## EXERCISE AIM
Give back an exact copy of the listing that follows, without the pictures.
Start of Block
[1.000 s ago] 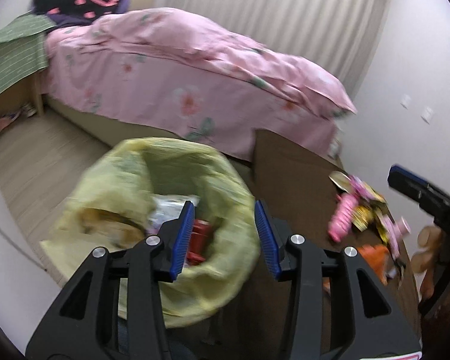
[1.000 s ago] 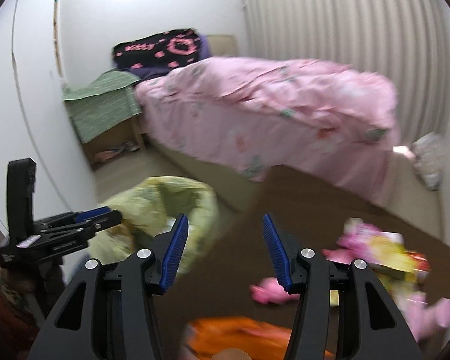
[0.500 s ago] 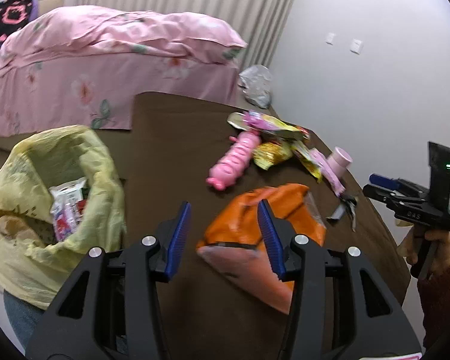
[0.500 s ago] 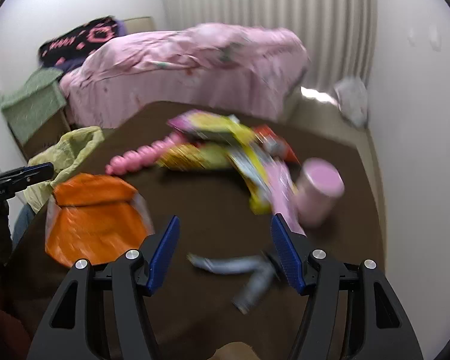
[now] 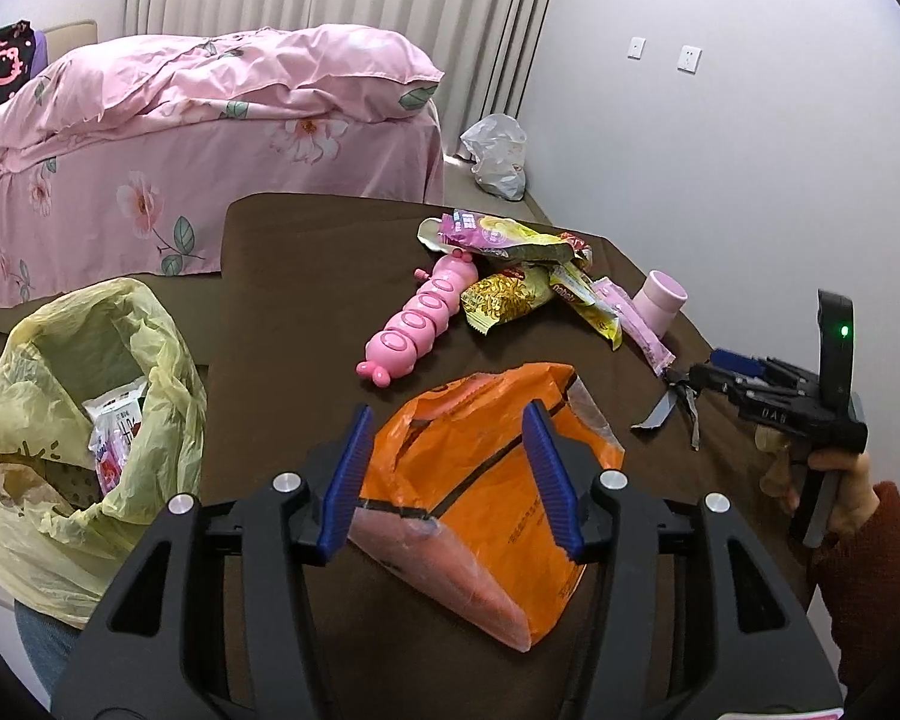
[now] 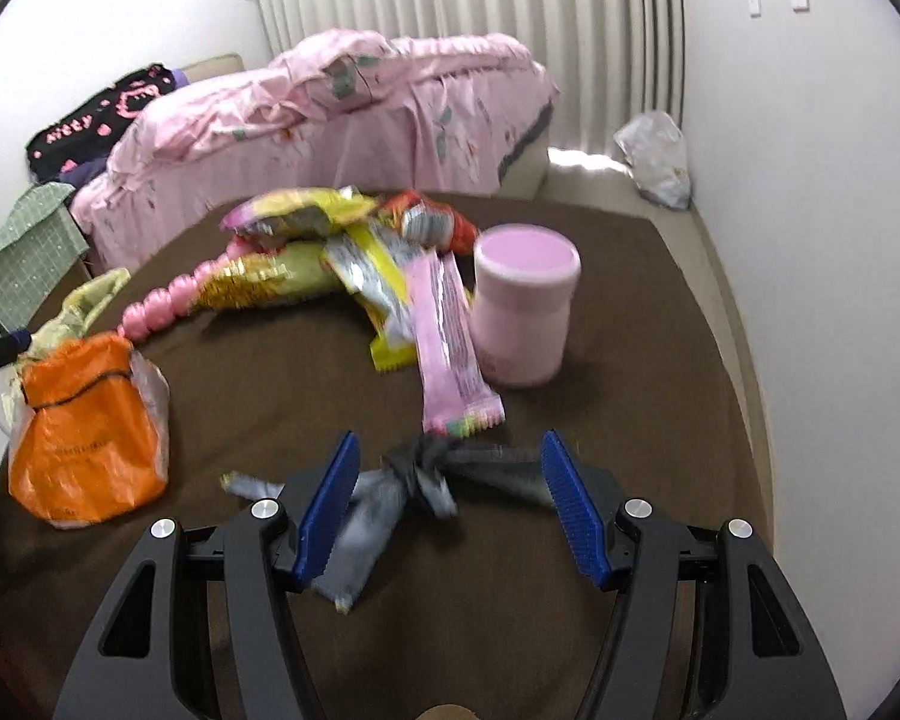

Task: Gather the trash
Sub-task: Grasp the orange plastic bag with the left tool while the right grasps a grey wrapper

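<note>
Brown table [image 5: 306, 312]: littered with wrappers and toys.

Orange bag [image 5: 486, 480]: laid flat at the near left of the table. It is framed by the left gripper [image 5: 453, 474], whose jaws are opening; the bag is seen between the blue pads [image 5: 345, 474] but is not pressed by them.

Grey wrapper [image 6: 414, 480]: crumpled, near the table's front edge. The right gripper [image 6: 450, 498] is spread wide around it, with no contact seen. This gripper is held in a hand [image 5: 840, 480] with a red sleeve.

Pink cup [image 6: 525, 312]: upright, towards the right of the table, touched by a long pink wrapper [image 6: 450, 330].

Snack packets [image 5: 510, 276]: piled at the far middle, beside a pink caterpillar toy [image 5: 420, 318].

Yellow trash bag [image 5: 78, 420]: open, off the table's left edge, with packaging already inside.

Pink bed [image 5: 180, 138]: beyond the table. A white plastic bag [image 5: 498, 150] is seen on the floor by the curtain.
</note>
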Demonstrator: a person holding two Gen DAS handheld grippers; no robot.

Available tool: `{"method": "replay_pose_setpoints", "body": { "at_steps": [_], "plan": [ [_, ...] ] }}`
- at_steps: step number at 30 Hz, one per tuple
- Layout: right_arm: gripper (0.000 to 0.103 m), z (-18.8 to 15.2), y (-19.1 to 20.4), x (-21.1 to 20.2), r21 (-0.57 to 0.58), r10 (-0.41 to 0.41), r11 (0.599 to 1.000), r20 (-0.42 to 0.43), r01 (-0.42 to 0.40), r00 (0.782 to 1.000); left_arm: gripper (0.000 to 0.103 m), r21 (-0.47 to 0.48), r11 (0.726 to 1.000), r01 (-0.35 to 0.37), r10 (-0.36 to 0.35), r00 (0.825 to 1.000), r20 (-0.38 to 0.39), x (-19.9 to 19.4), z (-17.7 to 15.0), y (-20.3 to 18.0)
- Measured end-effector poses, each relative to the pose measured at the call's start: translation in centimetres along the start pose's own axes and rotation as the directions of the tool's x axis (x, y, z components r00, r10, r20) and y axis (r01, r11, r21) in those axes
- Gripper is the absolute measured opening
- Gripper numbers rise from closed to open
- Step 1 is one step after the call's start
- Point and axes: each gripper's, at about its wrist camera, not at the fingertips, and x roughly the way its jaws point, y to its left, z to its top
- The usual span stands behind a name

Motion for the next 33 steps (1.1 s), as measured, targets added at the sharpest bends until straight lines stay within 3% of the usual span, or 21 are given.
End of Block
## YOUR RESPONSE
[1.000 s ago] 
[1.000 s ago] 
[0.500 s ago] 
[0.500 s ago] 
[now] 
[now] 

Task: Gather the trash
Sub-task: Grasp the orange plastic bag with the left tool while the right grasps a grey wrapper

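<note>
Brown table [image 5: 306, 312]: littered with wrappers and toys.

Orange bag [image 5: 486, 480]: laid flat at the near left of the table. It is framed by the left gripper [image 5: 453, 474], whose jaws are opening; the bag is seen between the blue pads [image 5: 345, 474] but is not pressed by them.

Grey wrapper [image 6: 414, 480]: crumpled, near the table's front edge. The right gripper [image 6: 450, 498] is spread wide around it, with no contact seen. This gripper is held in a hand [image 5: 840, 480] with a red sleeve.

Pink cup [image 6: 525, 312]: upright, towards the right of the table, touched by a long pink wrapper [image 6: 450, 330].

Snack packets [image 5: 510, 276]: piled at the far middle, beside a pink caterpillar toy [image 5: 420, 318].

Yellow trash bag [image 5: 78, 420]: open, off the table's left edge, with packaging already inside.

Pink bed [image 5: 180, 138]: beyond the table. A white plastic bag [image 5: 498, 150] is seen on the floor by the curtain.
</note>
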Demonstrator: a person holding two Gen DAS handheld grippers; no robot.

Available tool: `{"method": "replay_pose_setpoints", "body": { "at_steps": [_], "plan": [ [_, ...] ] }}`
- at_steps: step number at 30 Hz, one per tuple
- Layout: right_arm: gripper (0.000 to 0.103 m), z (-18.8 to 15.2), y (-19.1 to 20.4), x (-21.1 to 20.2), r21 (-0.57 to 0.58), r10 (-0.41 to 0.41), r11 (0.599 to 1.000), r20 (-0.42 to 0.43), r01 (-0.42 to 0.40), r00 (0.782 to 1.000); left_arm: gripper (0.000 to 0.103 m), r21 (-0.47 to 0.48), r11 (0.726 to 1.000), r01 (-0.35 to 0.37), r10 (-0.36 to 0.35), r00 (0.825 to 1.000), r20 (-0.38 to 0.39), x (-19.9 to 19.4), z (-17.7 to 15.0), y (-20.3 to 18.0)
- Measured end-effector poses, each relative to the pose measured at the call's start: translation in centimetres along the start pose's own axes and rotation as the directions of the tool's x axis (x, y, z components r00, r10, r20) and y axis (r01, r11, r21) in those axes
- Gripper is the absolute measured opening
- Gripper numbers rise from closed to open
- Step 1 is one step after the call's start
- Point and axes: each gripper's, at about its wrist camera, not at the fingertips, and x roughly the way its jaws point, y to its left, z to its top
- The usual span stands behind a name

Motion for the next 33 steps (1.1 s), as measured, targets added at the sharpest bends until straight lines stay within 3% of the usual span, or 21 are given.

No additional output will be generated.